Exercise ▸ Leave every image out, and print the remaining lines below exactly.

Supplied information ▸
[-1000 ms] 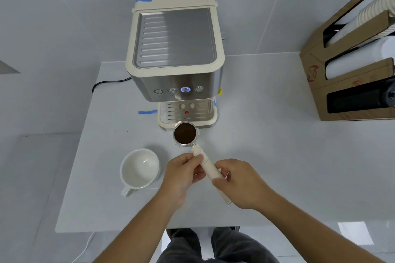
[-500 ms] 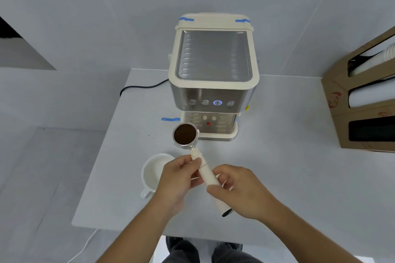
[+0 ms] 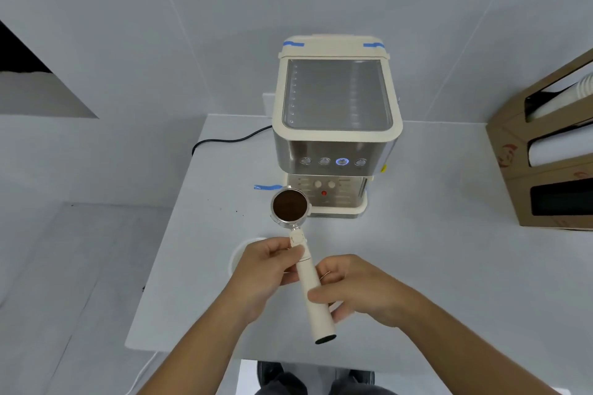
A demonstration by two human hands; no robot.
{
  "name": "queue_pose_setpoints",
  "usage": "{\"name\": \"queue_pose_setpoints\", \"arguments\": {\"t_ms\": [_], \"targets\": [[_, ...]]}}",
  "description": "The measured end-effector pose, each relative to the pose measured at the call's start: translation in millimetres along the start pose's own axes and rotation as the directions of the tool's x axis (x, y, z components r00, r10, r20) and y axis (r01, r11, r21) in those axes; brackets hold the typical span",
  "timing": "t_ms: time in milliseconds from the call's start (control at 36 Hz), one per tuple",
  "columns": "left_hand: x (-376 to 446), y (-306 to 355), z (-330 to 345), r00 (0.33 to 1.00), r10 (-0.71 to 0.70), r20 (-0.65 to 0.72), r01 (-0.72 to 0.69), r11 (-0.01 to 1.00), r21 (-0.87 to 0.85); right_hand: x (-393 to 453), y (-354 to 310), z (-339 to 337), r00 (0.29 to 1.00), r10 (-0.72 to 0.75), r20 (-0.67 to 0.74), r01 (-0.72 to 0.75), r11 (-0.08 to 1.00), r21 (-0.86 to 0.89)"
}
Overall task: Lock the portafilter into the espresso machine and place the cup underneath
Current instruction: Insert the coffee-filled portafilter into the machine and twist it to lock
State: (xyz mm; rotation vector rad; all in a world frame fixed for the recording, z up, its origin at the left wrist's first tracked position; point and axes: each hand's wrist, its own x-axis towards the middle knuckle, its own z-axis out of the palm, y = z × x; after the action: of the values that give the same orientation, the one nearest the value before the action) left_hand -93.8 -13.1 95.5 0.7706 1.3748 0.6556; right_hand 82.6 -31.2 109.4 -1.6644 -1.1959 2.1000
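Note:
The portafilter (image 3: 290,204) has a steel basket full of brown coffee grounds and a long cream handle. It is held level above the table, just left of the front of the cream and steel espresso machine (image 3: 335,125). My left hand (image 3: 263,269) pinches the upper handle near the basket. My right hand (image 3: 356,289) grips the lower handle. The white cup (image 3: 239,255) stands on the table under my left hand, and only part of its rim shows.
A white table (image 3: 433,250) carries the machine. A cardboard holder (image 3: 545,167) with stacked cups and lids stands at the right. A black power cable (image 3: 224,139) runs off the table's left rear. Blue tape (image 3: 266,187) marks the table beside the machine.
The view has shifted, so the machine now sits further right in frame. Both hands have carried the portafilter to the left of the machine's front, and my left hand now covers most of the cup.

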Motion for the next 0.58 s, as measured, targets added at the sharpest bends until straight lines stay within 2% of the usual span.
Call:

Response area ▸
[-1000 ms] 
[-500 ms] 
[+0 ms] 
A demonstration by two human hands; no robot.
{
  "name": "queue_pose_setpoints",
  "usage": "{\"name\": \"queue_pose_setpoints\", \"arguments\": {\"t_ms\": [_], \"targets\": [[_, ...]]}}",
  "description": "The measured end-effector pose, each relative to the pose measured at the call's start: translation in millimetres along the start pose's own axes and rotation as the directions of the tool's x axis (x, y, z components r00, r10, r20) and y axis (r01, r11, r21) in those axes; brackets hold the typical span",
  "timing": "t_ms: time in milliseconds from the call's start (control at 36 Hz), one per tuple",
  "columns": "left_hand: x (-376 to 446), y (-306 to 355), z (-330 to 345), r00 (0.33 to 1.00), r10 (-0.71 to 0.70), r20 (-0.65 to 0.72), r01 (-0.72 to 0.69), r11 (-0.01 to 1.00), r21 (-0.87 to 0.85); right_hand: x (-393 to 453), y (-354 to 310), z (-339 to 337), r00 (0.29 to 1.00), r10 (-0.72 to 0.75), r20 (-0.67 to 0.74), r01 (-0.72 to 0.75), r11 (-0.08 to 1.00), r21 (-0.86 to 0.89)"
}
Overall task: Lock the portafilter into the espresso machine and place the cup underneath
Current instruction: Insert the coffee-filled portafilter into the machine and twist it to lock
State: (xyz mm; rotation vector rad; all in a world frame fixed for the recording, z up, its origin at the left wrist's first tracked position; point and axes: each hand's wrist, its own x-axis towards the middle knuckle, its own z-axis out of the palm, y = z × x; after the action: of the values that give the same orientation, the one nearest the value before the action) left_hand -93.8 -13.1 95.5 0.7706 1.3748 0.6556; right_hand 82.6 -31.2 109.4 -1.6644 -1.1959 2.1000
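Note:
The portafilter (image 3: 290,204) has a steel basket full of brown coffee grounds and a long cream handle. It is held level above the table, just left of the front of the cream and steel espresso machine (image 3: 335,125). My left hand (image 3: 263,269) pinches the upper handle near the basket. My right hand (image 3: 356,289) grips the lower handle. The white cup (image 3: 239,255) stands on the table under my left hand, and only part of its rim shows.
A white table (image 3: 433,250) carries the machine. A cardboard holder (image 3: 545,167) with stacked cups and lids stands at the right. A black power cable (image 3: 224,139) runs off the table's left rear. Blue tape (image 3: 266,187) marks the table beside the machine.
The view has shifted, so the machine now sits further right in frame. Both hands have carried the portafilter to the left of the machine's front, and my left hand now covers most of the cup.
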
Motion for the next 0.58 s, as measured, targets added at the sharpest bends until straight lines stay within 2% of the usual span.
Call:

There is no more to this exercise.